### What you should do
Nothing but an exact copy of the listing should be given.
+===+
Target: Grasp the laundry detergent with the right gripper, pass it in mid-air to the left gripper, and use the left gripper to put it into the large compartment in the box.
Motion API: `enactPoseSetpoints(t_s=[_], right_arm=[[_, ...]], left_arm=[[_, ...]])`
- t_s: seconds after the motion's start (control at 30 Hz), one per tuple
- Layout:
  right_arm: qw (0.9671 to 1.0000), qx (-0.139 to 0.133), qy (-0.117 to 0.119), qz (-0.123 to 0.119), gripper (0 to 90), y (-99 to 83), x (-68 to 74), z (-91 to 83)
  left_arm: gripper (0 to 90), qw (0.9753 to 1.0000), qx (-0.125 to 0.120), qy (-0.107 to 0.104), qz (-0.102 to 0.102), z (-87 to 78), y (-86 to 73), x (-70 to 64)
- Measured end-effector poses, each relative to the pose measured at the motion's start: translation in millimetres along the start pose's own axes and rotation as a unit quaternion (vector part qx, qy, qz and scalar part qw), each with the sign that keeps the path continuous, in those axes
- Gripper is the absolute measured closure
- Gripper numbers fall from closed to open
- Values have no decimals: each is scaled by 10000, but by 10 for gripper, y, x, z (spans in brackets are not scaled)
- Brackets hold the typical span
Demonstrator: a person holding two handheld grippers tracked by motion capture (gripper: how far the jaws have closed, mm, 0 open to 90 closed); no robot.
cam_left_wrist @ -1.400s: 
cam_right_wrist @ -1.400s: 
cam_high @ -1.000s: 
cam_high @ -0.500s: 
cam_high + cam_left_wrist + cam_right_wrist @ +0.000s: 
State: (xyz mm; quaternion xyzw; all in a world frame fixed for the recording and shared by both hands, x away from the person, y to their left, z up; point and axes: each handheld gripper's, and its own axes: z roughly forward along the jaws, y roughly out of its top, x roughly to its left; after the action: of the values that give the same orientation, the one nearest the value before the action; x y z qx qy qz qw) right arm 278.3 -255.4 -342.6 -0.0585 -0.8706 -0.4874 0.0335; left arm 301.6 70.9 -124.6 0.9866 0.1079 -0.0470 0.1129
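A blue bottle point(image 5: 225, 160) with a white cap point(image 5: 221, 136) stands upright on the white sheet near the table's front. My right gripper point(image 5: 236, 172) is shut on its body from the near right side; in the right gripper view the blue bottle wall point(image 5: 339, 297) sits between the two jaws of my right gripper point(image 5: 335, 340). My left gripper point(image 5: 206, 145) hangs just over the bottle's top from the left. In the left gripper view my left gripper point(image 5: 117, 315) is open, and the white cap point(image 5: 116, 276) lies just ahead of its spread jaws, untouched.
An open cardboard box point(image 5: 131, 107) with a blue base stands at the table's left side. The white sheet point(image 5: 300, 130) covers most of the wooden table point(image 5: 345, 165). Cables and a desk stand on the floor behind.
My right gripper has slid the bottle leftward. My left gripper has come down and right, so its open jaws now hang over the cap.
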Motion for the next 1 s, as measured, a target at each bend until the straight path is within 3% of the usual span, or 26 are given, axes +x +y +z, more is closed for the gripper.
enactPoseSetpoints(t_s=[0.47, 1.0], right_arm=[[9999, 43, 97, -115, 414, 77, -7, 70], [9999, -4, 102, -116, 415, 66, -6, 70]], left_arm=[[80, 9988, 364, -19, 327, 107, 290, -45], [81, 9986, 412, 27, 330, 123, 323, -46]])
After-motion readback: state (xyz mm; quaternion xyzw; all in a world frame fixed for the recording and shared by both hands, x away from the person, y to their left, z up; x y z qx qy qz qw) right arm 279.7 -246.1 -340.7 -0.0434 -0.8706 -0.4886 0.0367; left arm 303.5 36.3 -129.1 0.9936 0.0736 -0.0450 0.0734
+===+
### Answer box
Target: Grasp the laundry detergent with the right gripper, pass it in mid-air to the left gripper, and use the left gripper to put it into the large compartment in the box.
Motion API: `enactPoseSetpoints(t_s=[_], right_arm=[[_, ...]], left_arm=[[_, ...]])`
- t_s: seconds after the motion's start (control at 30 Hz), one per tuple
- Layout:
  right_arm: qw (0.9671 to 1.0000), qx (-0.139 to 0.133), qy (-0.117 to 0.119), qz (-0.123 to 0.119), gripper (0 to 90), y (-99 to 83), x (-68 to 74), z (-91 to 83)
  left_arm: gripper (0 to 90), qw (0.9753 to 1.0000), qx (-0.125 to 0.120), qy (-0.107 to 0.104), qz (-0.102 to 0.102), z (-87 to 78), y (-86 to 73), x (-70 to 64)
- Measured end-effector poses, each relative to the pose measured at the motion's start: translation in millimetres along the start pose's own axes and rotation as a unit quaternion (vector part qx, qy, qz and scalar part qw), each with the sign that keeps the path continuous, in those axes
- Gripper is the absolute measured closure
- Gripper numbers fall from closed to open
- Values have no decimals: each is scaled by 10000, but by 10 for gripper, y, x, z (spans in brackets are not scaled)
- Brackets hold the typical span
Demonstrator: a person holding two handheld grippers tracked by motion capture (gripper: how far the jaws have closed, mm, 0 open to 90 closed); no robot.
cam_left_wrist @ -1.400s: 
cam_right_wrist @ -1.400s: 
cam_high @ -1.000s: 
cam_high @ -0.500s: 
cam_high + cam_left_wrist + cam_right_wrist @ +0.000s: 
State: (xyz mm; quaternion xyzw; all in a world frame fixed for the recording and shared by both hands, x away from the person, y to their left, z up; point and axes: each handheld gripper's, and its own axes: z roughly forward along the jaws, y roughly out of its top, x roughly to its left; after the action: of the values that give the same orientation, the one nearest the value before the action; x y z qx qy qz qw) right arm 278.3 -255.4 -342.6 -0.0585 -0.8706 -0.4874 0.0335; left arm 301.6 70.9 -124.6 0.9866 0.1079 -0.0470 0.1129
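A blue bottle point(image 5: 225, 160) with a white cap point(image 5: 221, 136) stands upright on the white sheet near the table's front. My right gripper point(image 5: 236, 172) is shut on its body from the near right side; in the right gripper view the blue bottle wall point(image 5: 339, 297) sits between the two jaws of my right gripper point(image 5: 335, 340). My left gripper point(image 5: 206, 145) hangs just over the bottle's top from the left. In the left gripper view my left gripper point(image 5: 117, 315) is open, and the white cap point(image 5: 116, 276) lies just ahead of its spread jaws, untouched.
An open cardboard box point(image 5: 131, 107) with a blue base stands at the table's left side. The white sheet point(image 5: 300, 130) covers most of the wooden table point(image 5: 345, 165). Cables and a desk stand on the floor behind.
My right gripper has slid the bottle leftward. My left gripper has come down and right, so its open jaws now hang over the cap.
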Motion for the next 1 s, as measured, a target at each bend until the straight path is within 3% of the usual span, or 26 are given, axes +x +y +z, more is closed for the gripper.
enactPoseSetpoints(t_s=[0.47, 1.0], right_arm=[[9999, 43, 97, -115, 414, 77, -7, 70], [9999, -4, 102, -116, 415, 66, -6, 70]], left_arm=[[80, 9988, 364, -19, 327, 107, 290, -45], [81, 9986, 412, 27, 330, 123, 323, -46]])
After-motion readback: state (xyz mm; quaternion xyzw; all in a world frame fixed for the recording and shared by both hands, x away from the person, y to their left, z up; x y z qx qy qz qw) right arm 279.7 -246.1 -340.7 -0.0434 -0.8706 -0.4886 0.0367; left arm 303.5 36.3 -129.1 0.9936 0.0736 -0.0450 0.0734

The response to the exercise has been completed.